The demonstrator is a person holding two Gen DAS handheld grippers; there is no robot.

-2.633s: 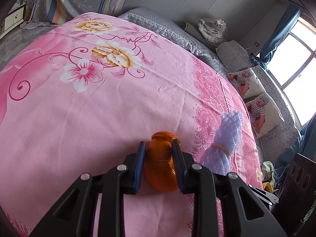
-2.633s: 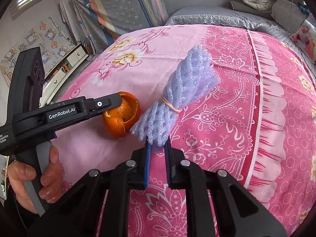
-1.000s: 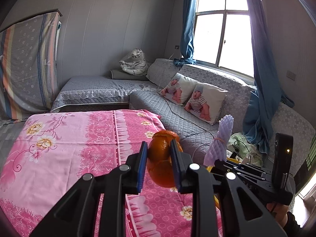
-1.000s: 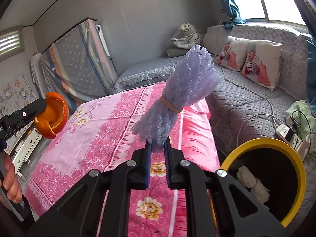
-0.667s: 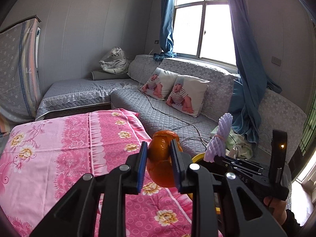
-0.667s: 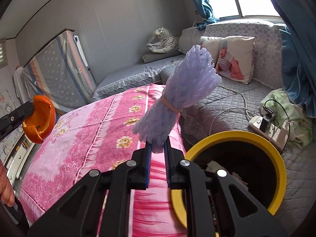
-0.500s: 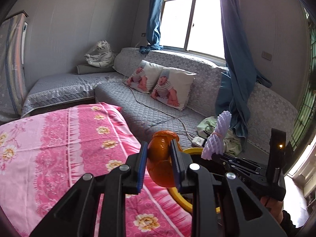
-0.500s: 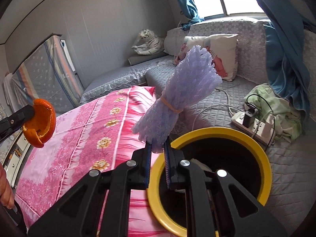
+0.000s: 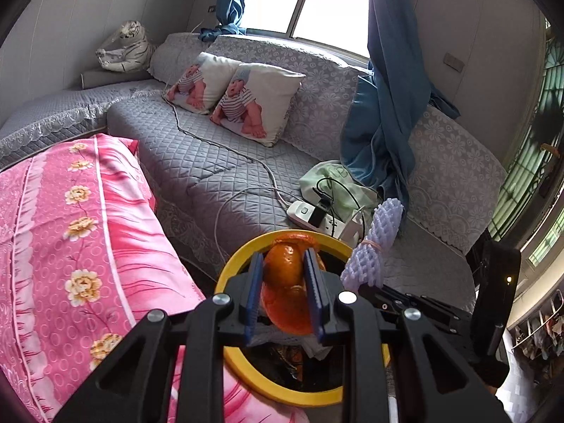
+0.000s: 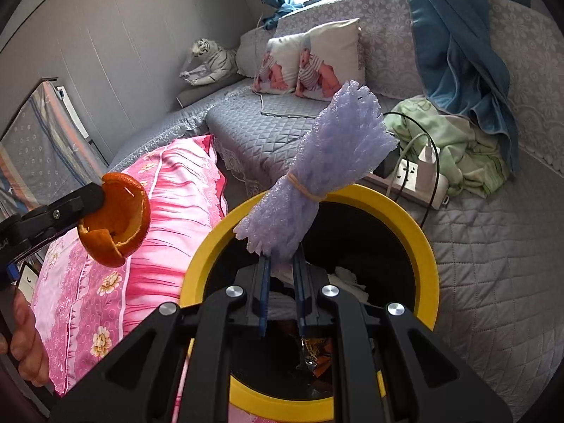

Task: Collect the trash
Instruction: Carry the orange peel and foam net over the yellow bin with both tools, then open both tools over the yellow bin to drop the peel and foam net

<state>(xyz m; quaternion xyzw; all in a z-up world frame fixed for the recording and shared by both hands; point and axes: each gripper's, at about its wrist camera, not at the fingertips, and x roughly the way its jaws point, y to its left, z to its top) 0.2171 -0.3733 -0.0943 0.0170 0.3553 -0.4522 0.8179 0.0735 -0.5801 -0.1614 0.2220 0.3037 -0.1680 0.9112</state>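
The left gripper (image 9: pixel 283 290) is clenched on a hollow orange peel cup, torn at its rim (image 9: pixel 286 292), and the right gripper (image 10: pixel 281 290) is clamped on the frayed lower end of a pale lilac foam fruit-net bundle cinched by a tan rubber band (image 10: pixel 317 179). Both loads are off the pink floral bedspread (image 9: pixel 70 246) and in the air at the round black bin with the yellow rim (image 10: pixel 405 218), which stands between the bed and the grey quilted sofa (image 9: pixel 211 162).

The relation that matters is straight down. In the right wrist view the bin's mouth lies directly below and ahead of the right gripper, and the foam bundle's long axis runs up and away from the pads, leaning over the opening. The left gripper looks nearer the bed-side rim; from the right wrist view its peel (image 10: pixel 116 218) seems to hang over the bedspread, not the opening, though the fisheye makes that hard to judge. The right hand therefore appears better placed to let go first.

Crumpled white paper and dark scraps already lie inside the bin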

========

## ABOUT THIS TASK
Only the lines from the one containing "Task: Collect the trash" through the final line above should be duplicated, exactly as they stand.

## WRITTEN RESPONSE
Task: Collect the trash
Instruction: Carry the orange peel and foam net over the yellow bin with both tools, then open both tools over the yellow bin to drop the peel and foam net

<state>(xyz m; quaternion xyzw; all in a z-up world frame fixed for the recording and shared by both hands; point and axes: each gripper's, at about its wrist camera, not at the fingertips, and x roughly the way its jaws point, y to its left, z to its top) 0.2171 -0.3733 -0.0943 0.0170 0.3553 -0.4522 0.8179 0.0735 -0.5801 -0.1614 0.2220 0.3037 -0.1680 0.9112</state>
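The left gripper (image 9: pixel 283 290) is clenched on a hollow orange peel cup, torn at its rim (image 9: pixel 286 292), and the right gripper (image 10: pixel 281 290) is clamped on the frayed lower end of a pale lilac foam fruit-net bundle cinched by a tan rubber band (image 10: pixel 317 179). Both loads are off the pink floral bedspread (image 9: pixel 70 246) and in the air at the round black bin with the yellow rim (image 10: pixel 405 218), which stands between the bed and the grey quilted sofa (image 9: pixel 211 162).

The relation that matters is straight down. In the right wrist view the bin's mouth lies directly below and ahead of the right gripper, and the foam bundle's long axis runs up and away from the pads, leaning over the opening. The left gripper looks nearer the bed-side rim; from the right wrist view its peel (image 10: pixel 116 218) seems to hang over the bedspread, not the opening, though the fisheye makes that hard to judge. The right hand therefore appears better placed to let go first.

Crumpled white paper and dark scraps already lie inside the bin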

The exercise contains no remaining tasks.